El tren apareció en la estación y vieron únicamente a dos viajeros parados en el andén, que subieron en otro vagón. Susana dijo:
“Vaya, pues es un sueño”
“¿Qué te hace pensarlo? Están justo detrás, existen.”
“Pero no en nuestro espacio. Es posible que ellos estén viviendo su propio sueño o que allí al lado se encuentre la realidad.”
“Entonces, en la siguiente nos cambiamos a ese otro vagón.”
A ella le gustó que le contradijera, significaba que estaba siguiéndole el juego. En la siguiente parada corrieron al coche posterior y se sentaron enfrente de aquellos dos pasajeros. Al ver que estaban dormidos Susana se puso a dibujarles. Iván vio que uno de ellos sostenía sobre sus rodillas un cuaderno con un retrato. Se acercó y era justo el que él mismo había hecho un par de días atrás. Después buscó a Susana y no la encontró, solo estaban los dos viajeros desconocidos y él. Después se fijó en el otro viajero y era Susana, pero estaba muerta. Asustado, se puso frente al que sostenía el cuaderno y descubrió que era él mismo y que estaba soñando.
A media mañana, Iván y Susana despertaron en la estación donde habitualmente toman el tren para ir a trabajar, cada uno en la suya. Él dejó pasar varios trenes hasta que la encontró en uno de ellos.

A los que duermen

En el metro hay varios tipos de personas: los que leen, los que duermen, los que escriben o dibujan y los que se fijan en todos ellos. Yo pertenezco a este último grupo, y en mi observación nunca había encontrado a nadie digno de interés, hasta que descubrí en mi vagón a la más hermosa representante de los que dibujan. Cada mañana procuraba acercarme a ella un poco más, hasta que un día conseguí ver uno de sus grabados: era el retrato de alguien que dormía plácidamente en un asiento. Poco tiempo después me di cuenta de que solamente dibujaba a los que duermen. Se pusiese donde se pusiese los encontraba en su campo visual.

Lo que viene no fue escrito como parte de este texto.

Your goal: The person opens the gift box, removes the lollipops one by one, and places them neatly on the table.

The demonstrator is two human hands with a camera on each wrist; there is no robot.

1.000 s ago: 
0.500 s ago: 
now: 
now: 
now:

Una mañana de gran afluencia de viajeros no pude localizarla y a punto de bajar en mi estación la encontré. Estaba dormida. En ese momento quedó un asiento libre frente a ella y me senté a observarla, a deleitarme por primera vez. Saqué mi cuaderno e intenté hacerle un retrato. Daba la impresión de que no dormía, porque a veces, cuando la miraba buscando un detalle, parecía esconder una sonrisa. No estoy muy dotado para el dibujo y quedó claro cuando lo terminé. Si en el mundo real ella dormía, en el retrato llevaba semanas muerta. Cuando terminé y cambié de andén busqué su rostro y me dedicó una sonrisa que se perdió por el túnel.

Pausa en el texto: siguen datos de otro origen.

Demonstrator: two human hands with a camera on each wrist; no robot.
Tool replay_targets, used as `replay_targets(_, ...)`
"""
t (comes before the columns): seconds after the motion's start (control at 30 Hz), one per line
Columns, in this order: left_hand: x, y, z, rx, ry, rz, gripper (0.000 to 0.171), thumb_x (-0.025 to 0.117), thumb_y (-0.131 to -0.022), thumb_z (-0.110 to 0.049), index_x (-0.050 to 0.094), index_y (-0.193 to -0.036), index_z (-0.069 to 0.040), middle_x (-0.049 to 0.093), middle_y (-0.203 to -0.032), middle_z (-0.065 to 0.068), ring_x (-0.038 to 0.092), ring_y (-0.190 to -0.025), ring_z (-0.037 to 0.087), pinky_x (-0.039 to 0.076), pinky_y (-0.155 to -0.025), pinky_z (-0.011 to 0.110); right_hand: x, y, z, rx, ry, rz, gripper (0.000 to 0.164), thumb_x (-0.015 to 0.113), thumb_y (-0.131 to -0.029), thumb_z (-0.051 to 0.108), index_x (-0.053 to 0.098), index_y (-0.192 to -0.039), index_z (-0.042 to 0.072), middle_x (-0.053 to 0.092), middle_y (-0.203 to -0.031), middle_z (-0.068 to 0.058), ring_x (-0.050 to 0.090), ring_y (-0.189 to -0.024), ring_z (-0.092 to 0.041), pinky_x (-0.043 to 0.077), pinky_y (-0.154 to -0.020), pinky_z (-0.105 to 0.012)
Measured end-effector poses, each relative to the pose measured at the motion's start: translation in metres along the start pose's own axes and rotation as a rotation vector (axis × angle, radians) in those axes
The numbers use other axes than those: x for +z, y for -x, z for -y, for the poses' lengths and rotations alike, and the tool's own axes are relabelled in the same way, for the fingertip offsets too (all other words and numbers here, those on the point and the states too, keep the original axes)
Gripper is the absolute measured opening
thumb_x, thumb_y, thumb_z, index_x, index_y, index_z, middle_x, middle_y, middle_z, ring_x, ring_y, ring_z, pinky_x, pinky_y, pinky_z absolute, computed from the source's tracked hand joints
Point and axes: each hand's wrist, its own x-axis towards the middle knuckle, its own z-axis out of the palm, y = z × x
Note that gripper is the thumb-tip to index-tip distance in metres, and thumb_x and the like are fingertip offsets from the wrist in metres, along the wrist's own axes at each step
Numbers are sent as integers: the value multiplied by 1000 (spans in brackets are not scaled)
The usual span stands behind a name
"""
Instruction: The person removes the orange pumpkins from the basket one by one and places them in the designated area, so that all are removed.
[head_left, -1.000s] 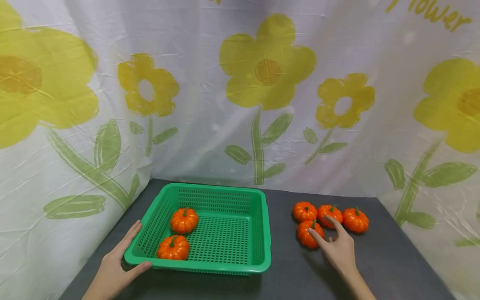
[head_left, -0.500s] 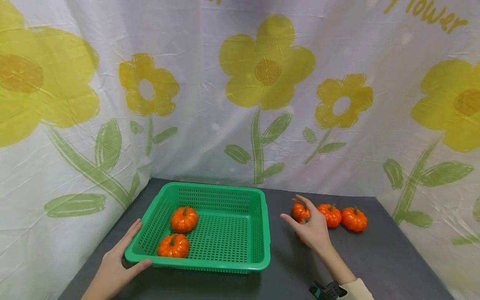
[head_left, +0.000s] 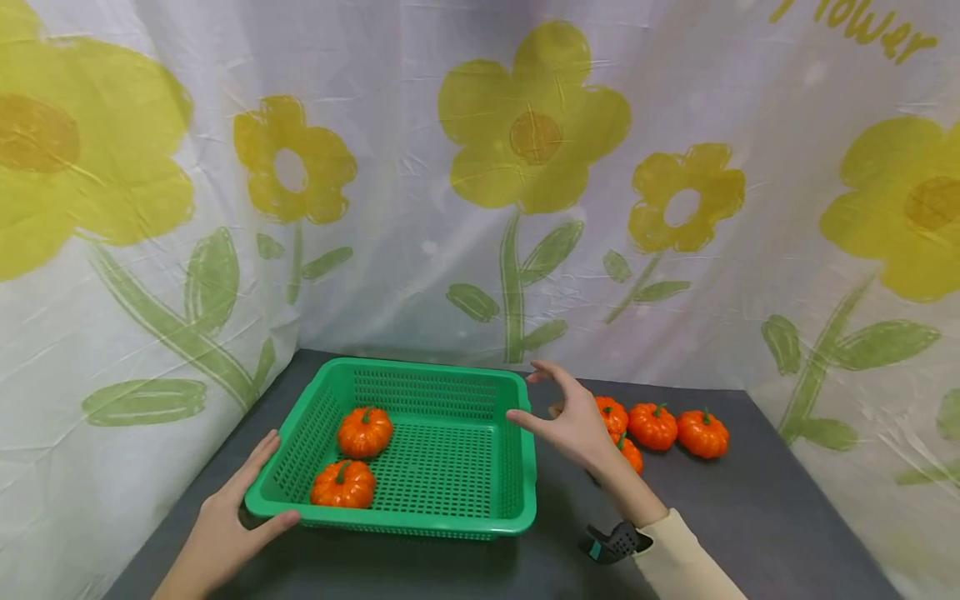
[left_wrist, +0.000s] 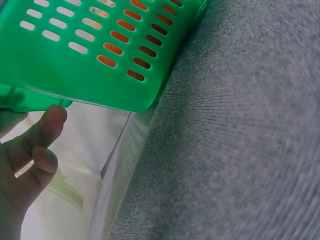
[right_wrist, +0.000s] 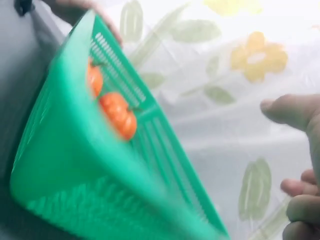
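Observation:
A green plastic basket (head_left: 420,522) with slotted walls sits on the dark table. Inside it, toward the left, lie two small orange pumpkins, one farther back (head_left: 365,432) and one nearer (head_left: 342,484). My left hand (head_left: 221,518) is at the front left corner, fingers along the left side and thumb by the front rim. In the left wrist view, its fingertips (left_wrist: 54,117) are right at the basket's rim. My right hand (head_left: 576,422), thumb and fingers spread and nothing between them, is beside the right rim. Its thumb tip overlaps that rim in the head view.
Several more orange pumpkins stand in a group to the right of the basket, among them a middle one (head_left: 652,427) and the rightmost one (head_left: 702,434). My right forearm partly covers the nearest. A white curtain (head_left: 405,275) with yellow flowers hangs behind and beside the table (head_left: 765,508).
My right hand has moved left, away from over the pumpkin group to the basket's right rim, holding nothing. The left hand stays at the basket's corner, and the pumpkins have not moved.

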Motion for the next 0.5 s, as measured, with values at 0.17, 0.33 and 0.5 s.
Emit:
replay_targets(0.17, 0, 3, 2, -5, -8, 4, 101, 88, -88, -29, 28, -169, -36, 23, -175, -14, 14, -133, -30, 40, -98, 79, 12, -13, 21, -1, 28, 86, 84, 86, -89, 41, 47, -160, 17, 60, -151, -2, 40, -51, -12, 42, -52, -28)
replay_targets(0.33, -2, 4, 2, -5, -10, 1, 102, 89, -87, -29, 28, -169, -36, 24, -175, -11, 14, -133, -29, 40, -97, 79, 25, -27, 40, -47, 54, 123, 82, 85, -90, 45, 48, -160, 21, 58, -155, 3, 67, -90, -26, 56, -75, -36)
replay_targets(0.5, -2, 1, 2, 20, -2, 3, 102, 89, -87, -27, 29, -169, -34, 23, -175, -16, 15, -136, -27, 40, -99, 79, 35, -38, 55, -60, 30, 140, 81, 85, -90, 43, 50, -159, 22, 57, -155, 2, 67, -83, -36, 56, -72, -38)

Esa noche no pegué ojo. La pasé entera mirando el rostro de la chica sobre el papel. Realmente era un desastre, pero me hacía recordar a la persona que había cambiado el color de mi vida y me iluminaba de tal manera que me hacía irreconocible. Fue como si hubiese pasado la noche con ella, porque cuando desperté sobre el escritorio tenía el retrato pegado en la frente. Nada más hallar un sitio libre en el vagón me quedé profundamente dormido. Apenas la busqué con la mirada, pero pudo más el cansancio.

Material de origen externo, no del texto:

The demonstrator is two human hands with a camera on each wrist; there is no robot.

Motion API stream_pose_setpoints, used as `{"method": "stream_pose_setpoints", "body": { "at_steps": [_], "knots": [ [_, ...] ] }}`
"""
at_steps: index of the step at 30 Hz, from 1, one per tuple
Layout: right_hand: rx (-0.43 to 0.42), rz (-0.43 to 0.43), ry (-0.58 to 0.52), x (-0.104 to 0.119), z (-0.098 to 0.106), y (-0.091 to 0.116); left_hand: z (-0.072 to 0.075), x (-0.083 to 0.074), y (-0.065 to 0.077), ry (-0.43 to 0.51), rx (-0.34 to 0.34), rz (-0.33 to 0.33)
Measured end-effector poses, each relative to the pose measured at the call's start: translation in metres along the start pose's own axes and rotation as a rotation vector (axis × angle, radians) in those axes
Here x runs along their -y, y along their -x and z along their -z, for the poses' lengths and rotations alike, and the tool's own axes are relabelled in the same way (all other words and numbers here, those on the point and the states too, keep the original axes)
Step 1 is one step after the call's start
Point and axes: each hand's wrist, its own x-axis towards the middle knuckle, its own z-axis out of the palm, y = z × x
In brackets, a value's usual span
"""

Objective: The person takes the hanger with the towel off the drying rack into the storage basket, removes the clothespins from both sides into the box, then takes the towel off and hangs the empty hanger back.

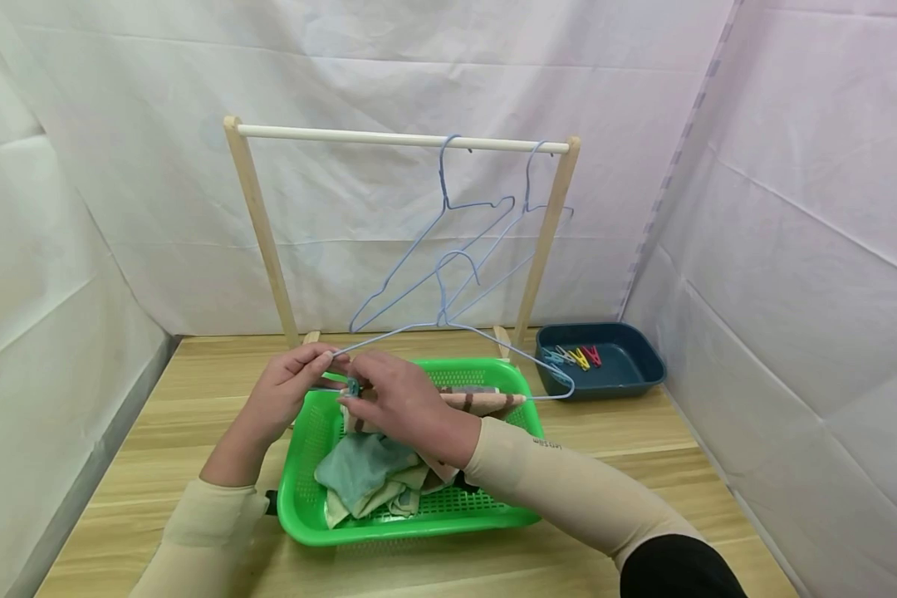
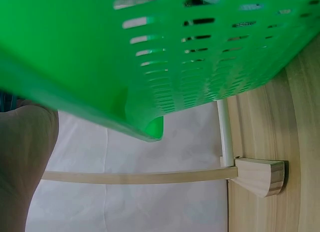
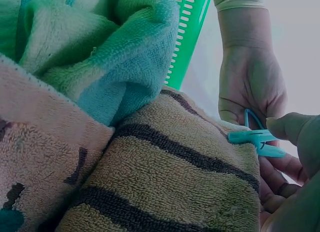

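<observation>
The left hand [image 1: 284,386] grips the left end of a blue wire hanger [image 1: 396,330] above the green basket [image 1: 411,534]. A tan towel with dark brown stripes [image 3: 165,157] lies over the hanger's lower bar. At that towel's edge, near the hanger's left end, the right hand [image 1: 411,403] pinches a light blue clothespin [image 3: 252,137] between thumb and finger. The clothespin's jaws sit over the towel edge in the right wrist view. Below, a crumpled teal and cream towel [image 1: 366,469] rests in the basket. The left wrist view shows mostly the basket's underside.
Behind the basket stands a wooden rack with a white rod [image 1: 344,135]. Two blue hangers [image 1: 411,253] hang toward its right end. At right, a dark blue tray [image 1: 628,365] holds several coloured clothespins [image 1: 579,357]. White cloth walls [image 1: 807,208] enclose the table.
</observation>
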Motion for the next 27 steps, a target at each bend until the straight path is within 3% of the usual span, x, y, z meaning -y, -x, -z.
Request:
{"method": "stream_pose_setpoints", "body": {
  "at_steps": [27],
  "knots": [
    [-0.045, 0.064, -0.046, 0.0010, 0.0085, -0.0019, 0.0031, 0.0032, 0.0001, 0.006, -0.007, -0.010]
  ]
}}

Desperté casi al final del trayecto. Cuando me removí en el asiento un papel doblado resbaló por mi pecho y cayó al suelo. Lo desplegué y era yo mismo. Estaba tan conseguido que podría decir que me había dibujado soñando en vez de durmiendo. Al pie del dibujo había una nota que decía: “Por fin te pillé dormido. Me gustaría ver el retrato que me hiciste.”